In Butler v. Industrial Comm. of Arizona, 50 Ariz. 516, 73 P.2d 703 (Sup. Ct. 1937), the claimant was injured while traveling between two unrelated places of employment, owned by separate employers, one of whom paid him a monthly wage and the other an hourly wage. The Arizona court held his accident compensable on the theory that his travel was necessary for the work done for each separate employer. Both employers were deemed liable to pay compensation in proportion to the remuneration received from each. These facts are obviously distinguishable from those in the problem before us.

It would serve no useful purpose to make detailed analysis of the other cases cited by appellant, especially in the light of our own decisions above, in which we have clearly held that joint employment gives rise to joint liability.

Well-Built Homes argues that the Deputy Director's judgment of May 29, 1959 upon the preliminary inquiry as to temporary disability, in which payment of this award was apportioned among the three respondents, made the issue of apportionment res judicata, since the petitioner did not appeal therefrom at that time. We see no merit in this contention. Res judicata applies only in the case of a final judgment. The appellant concedes that. See Robinson-Shore Development Co. v. Gallagher, 41 N.J.Super. 324 (Ch. Div. 1956), op. supp. 43 N.J.Super. 430 (Ch. Div. 1957), reversed on other grounds 26 N.J. 59 (1958). The award of temporary disability benefits during the pendency of this workmen's compensation proceeding was not appealable as of right prior to a final judgment disposing of all issues. Petersen v. Falzarano, 6 N.J. 447 (1951); Adams v. Adams, 53 N.J.Super. 424 (App. Div. 1959). Furthermore, the temporary disability benefits were paid in full, so that petitioner was not aggrieved by the direction to the employers as to how they should contribute to the payment. When the Deputy Director, over petitioner's objection, erroneously applied a rule of apportionment as to the permanent disability award in his final judgment of January 22, 1960 disposing of all issues, then petitioner had a right to appeal that error to the County Court. The hearings on temporary and permanent disability are part of one case which must be considered as a whole on appeal to the County Court. See Barry v. Wallace Wilck, Inc., 61 N.J.Super. 299 (Cty. Ct. 1960). The County Court has a duty upon review of a single case to make independent findings of fact and law. Dunay v. International Smelting & Refining Co., 60 N.J.Super. 546 (Cty. Ct. 1960).

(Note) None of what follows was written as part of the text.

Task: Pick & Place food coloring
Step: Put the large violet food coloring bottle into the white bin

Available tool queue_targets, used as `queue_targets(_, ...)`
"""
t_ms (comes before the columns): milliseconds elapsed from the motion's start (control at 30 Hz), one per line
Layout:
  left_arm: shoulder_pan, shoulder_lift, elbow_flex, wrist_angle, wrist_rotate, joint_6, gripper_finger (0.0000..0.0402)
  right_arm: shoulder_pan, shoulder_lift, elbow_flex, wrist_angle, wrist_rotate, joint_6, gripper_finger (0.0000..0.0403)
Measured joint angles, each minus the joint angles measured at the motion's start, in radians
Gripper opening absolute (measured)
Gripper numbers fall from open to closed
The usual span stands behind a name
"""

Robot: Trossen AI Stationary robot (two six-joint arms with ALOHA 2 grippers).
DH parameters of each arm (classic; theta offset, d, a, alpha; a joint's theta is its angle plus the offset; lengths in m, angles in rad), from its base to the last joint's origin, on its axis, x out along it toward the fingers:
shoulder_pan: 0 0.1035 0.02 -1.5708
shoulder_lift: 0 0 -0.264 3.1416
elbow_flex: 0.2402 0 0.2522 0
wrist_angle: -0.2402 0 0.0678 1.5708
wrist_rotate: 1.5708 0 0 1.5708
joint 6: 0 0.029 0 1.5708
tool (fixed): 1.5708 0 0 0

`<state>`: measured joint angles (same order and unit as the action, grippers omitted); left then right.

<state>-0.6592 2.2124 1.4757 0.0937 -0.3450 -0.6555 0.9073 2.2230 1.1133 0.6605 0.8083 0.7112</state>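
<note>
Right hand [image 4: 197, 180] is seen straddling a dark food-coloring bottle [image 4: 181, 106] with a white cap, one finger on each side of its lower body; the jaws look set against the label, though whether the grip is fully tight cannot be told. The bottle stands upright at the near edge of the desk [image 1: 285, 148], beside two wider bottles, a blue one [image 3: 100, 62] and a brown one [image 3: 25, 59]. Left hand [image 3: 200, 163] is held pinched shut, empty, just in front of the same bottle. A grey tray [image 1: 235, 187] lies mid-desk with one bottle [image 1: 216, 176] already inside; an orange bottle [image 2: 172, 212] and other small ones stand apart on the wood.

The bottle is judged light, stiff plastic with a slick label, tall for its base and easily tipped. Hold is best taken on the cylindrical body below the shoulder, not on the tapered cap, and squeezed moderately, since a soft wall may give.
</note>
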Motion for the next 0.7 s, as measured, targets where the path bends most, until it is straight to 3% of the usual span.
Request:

Well-Built Homes also contends that petitioner should be estopped from questioning the apportionment since she received payment of the temporary disability award on that basis. Estoppel requires a showing of reliance causing prejudice. Fidelity Union Trust Co. v. Chausmer, 120 N.J.L. 208, 213 (E. & A. 1938). Well-Built Homes has not been prejudiced by petitioner's failure to challenge that initial ruling by the Deputy Director. To the contrary, it paid only one-fourth of the temporary disability award. Had petitioner then been able to establish the joint liability, Well-Built Homes might have been required to pay the whole award, with relief only by way of contribution from the coemployers. The failure of petitioner's counsel to object to apportionment at the temporary disability hearing may not preclude the right to object at the final hearing. The law is zealous in its protection of rights granted by the Workmen's Compensation Act. See Hawthorne v. Van Keuren & Son, 127 N.J.L. 501 (Sup. Ct. 1941). Nor in the case of joint and several liability is it inequitable to seek collection in the easier way from a solvent or insured joint obligor, thus burdening the one who pays with the task of attempting to collect from the other joint obligors.

We are not required on this appeal to fix the rights of the coemployers inter sese, or the jurisdiction of the Division to do so. Accordingly, we express no opinion thereon.

The judgment of the Middlesex County Court is affirmed.